Work task: Please go line by line through the material and copy each one containing the word "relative".

Source data:
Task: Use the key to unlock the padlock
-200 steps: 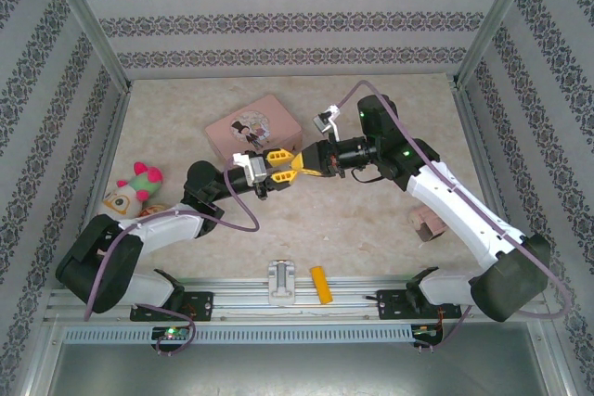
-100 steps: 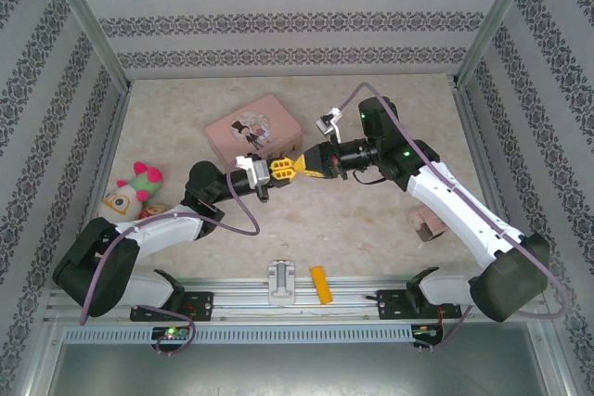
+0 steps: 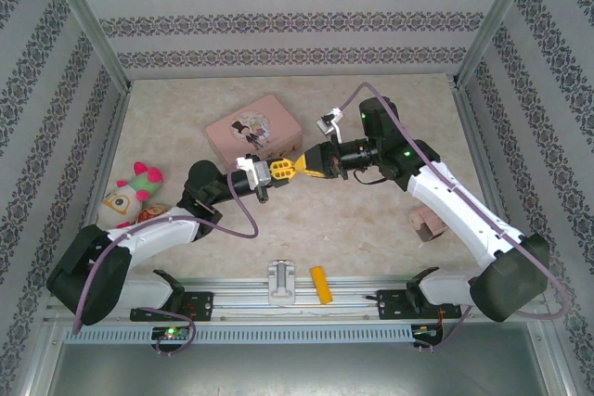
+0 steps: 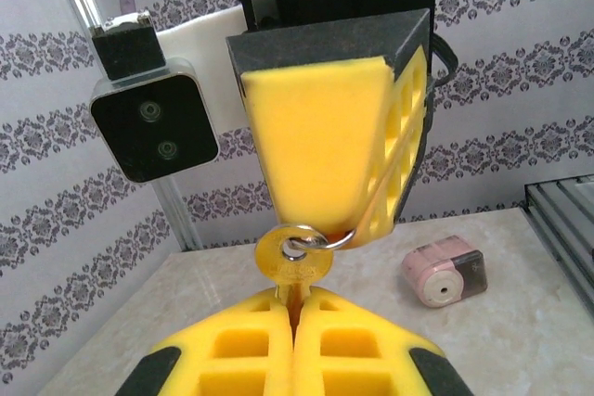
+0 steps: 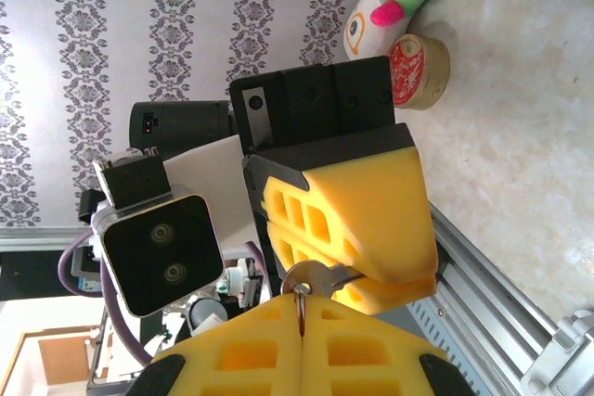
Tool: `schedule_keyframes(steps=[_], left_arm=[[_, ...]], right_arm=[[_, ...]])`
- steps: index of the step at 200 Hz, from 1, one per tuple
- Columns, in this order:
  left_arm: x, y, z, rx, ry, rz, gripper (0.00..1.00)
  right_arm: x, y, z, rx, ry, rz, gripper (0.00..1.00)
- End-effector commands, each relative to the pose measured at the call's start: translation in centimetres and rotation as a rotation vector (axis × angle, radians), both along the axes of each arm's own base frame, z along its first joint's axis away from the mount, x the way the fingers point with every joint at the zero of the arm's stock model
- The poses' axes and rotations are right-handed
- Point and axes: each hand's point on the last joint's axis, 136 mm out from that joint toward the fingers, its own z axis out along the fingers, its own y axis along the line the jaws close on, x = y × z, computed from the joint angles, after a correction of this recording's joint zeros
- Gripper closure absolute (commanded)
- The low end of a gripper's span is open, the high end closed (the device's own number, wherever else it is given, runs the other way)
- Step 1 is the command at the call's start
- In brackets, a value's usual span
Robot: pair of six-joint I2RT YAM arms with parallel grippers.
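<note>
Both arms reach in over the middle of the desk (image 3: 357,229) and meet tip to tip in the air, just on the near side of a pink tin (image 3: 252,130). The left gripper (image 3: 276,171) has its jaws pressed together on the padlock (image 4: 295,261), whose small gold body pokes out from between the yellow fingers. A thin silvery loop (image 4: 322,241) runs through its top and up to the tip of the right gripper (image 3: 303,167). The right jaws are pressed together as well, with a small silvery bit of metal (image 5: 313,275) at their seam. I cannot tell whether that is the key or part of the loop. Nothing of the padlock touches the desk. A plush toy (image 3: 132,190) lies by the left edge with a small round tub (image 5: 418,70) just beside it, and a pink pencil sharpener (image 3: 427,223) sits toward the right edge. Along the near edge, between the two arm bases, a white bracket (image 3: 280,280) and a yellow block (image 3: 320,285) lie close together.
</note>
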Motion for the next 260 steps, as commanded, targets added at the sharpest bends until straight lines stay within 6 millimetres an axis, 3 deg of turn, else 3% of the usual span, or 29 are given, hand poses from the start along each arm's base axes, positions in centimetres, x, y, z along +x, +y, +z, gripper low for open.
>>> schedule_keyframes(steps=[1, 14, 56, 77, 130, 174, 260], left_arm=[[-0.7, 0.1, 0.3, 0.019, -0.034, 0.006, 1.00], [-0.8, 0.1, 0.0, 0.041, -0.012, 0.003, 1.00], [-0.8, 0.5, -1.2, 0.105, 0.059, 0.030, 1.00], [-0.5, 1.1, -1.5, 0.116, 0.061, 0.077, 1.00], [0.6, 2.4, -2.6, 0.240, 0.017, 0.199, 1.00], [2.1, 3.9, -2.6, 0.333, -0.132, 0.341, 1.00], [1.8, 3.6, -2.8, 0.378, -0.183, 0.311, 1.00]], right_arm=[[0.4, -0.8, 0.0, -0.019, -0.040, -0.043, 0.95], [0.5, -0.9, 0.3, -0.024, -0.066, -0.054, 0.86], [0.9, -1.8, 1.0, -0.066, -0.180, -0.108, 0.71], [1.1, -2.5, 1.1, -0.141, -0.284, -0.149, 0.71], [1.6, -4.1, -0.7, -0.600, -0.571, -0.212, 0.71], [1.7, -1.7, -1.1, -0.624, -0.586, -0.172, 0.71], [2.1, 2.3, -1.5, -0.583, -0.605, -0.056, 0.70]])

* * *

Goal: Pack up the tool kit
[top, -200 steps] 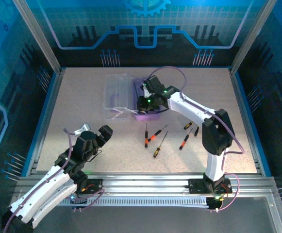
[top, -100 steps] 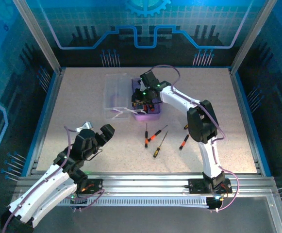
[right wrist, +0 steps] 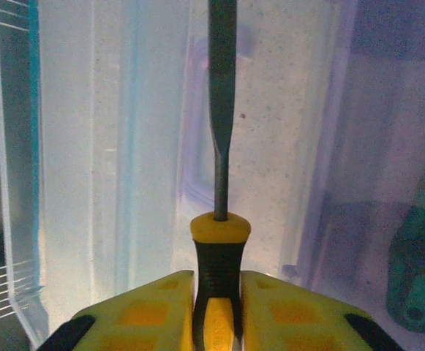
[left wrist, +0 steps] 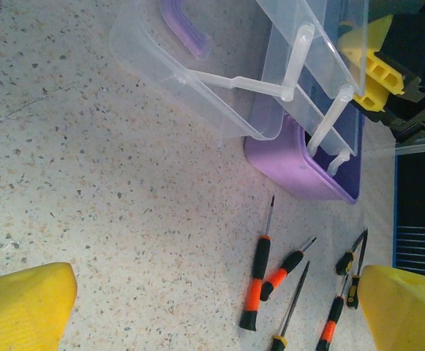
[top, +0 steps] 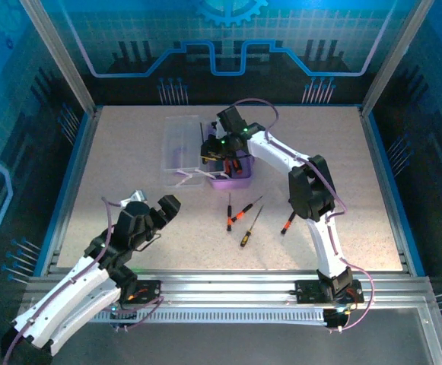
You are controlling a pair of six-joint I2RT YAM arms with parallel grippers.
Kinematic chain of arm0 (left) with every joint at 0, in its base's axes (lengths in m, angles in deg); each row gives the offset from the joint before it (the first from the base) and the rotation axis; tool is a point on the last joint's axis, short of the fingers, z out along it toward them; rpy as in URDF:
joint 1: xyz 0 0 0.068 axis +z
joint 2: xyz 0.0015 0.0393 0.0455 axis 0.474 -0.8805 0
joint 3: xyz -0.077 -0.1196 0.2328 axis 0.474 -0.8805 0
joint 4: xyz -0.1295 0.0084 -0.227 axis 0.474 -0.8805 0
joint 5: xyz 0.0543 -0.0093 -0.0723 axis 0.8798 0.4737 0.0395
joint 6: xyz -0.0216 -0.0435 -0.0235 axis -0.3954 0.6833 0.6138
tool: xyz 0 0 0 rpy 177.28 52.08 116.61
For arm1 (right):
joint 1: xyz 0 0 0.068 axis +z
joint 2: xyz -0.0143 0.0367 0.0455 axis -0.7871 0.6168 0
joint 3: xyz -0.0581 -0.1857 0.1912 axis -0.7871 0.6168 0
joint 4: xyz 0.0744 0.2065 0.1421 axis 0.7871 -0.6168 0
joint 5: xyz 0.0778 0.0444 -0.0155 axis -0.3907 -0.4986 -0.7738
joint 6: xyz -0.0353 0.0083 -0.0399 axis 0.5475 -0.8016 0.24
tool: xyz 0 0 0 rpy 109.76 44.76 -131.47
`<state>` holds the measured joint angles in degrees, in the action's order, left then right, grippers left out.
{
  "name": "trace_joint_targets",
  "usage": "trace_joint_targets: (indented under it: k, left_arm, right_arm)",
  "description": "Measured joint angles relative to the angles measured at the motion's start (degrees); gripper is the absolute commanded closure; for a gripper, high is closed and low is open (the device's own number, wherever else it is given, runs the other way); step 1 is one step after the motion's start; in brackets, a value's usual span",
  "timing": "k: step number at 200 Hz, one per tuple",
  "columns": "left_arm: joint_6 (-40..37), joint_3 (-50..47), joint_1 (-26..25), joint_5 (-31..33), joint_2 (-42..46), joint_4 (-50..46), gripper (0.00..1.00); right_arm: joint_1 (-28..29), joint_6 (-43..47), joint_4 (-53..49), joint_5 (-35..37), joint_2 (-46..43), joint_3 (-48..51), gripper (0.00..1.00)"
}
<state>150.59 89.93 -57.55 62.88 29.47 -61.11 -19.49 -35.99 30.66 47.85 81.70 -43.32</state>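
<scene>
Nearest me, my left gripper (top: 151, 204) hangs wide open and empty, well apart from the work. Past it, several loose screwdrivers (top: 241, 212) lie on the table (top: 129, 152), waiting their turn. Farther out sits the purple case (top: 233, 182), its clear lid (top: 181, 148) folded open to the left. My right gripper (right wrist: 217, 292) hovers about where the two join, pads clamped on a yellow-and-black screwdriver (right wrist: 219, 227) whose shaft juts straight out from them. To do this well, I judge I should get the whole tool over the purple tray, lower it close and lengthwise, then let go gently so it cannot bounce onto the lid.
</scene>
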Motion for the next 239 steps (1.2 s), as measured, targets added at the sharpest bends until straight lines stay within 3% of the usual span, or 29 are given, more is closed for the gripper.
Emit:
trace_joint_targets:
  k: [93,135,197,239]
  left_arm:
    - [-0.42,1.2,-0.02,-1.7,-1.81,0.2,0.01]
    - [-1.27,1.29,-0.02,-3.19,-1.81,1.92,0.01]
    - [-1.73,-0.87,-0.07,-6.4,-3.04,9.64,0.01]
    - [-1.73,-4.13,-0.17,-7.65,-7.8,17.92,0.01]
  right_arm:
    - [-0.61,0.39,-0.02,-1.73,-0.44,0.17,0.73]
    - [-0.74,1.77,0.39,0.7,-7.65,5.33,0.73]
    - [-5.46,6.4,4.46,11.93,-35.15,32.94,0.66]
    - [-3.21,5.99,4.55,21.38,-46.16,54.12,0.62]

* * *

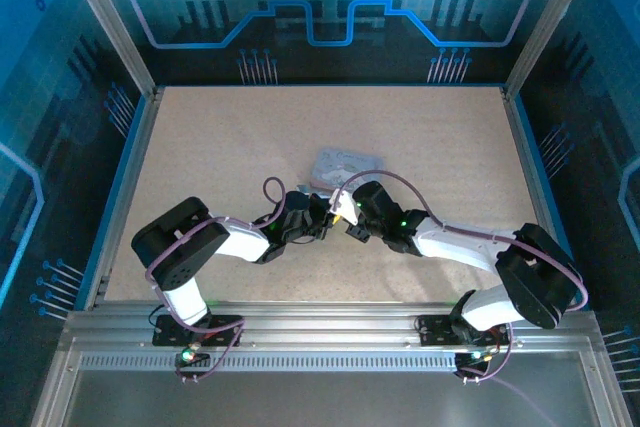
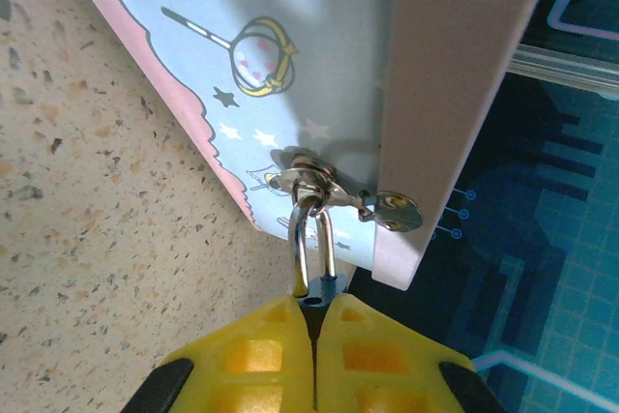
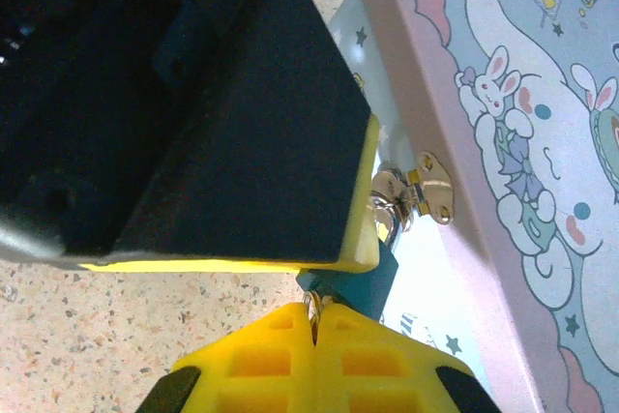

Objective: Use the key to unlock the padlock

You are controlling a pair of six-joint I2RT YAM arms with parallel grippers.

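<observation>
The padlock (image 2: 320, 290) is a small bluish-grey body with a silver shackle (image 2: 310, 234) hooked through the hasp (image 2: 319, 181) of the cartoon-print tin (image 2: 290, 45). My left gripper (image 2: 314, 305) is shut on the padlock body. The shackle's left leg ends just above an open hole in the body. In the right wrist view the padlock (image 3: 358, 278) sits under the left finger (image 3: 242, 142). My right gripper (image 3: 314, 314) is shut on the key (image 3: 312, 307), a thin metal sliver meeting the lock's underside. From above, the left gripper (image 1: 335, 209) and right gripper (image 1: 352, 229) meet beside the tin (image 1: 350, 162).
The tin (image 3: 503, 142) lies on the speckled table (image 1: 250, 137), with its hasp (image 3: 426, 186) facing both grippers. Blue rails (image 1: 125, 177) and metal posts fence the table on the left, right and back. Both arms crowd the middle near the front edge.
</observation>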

Solution for this problem:
- End-effector commands, each relative to the pose measured at the call's start: translation in centimetres and rotation as a rotation vector (axis × angle, radians), both along the axes of each arm's own base frame, z along its first joint's axis away from the mount, x the way the fingers point with every joint at the zero of the arm's stock model
  "description": "Measured joint angles relative to the angles measured at the motion's start (degrees); gripper is the absolute commanded closure; for a gripper, high is closed and low is open (the device's own number, wherever else it is given, runs the other way); step 1 is one step after the motion's start; in brackets, a value's usual span",

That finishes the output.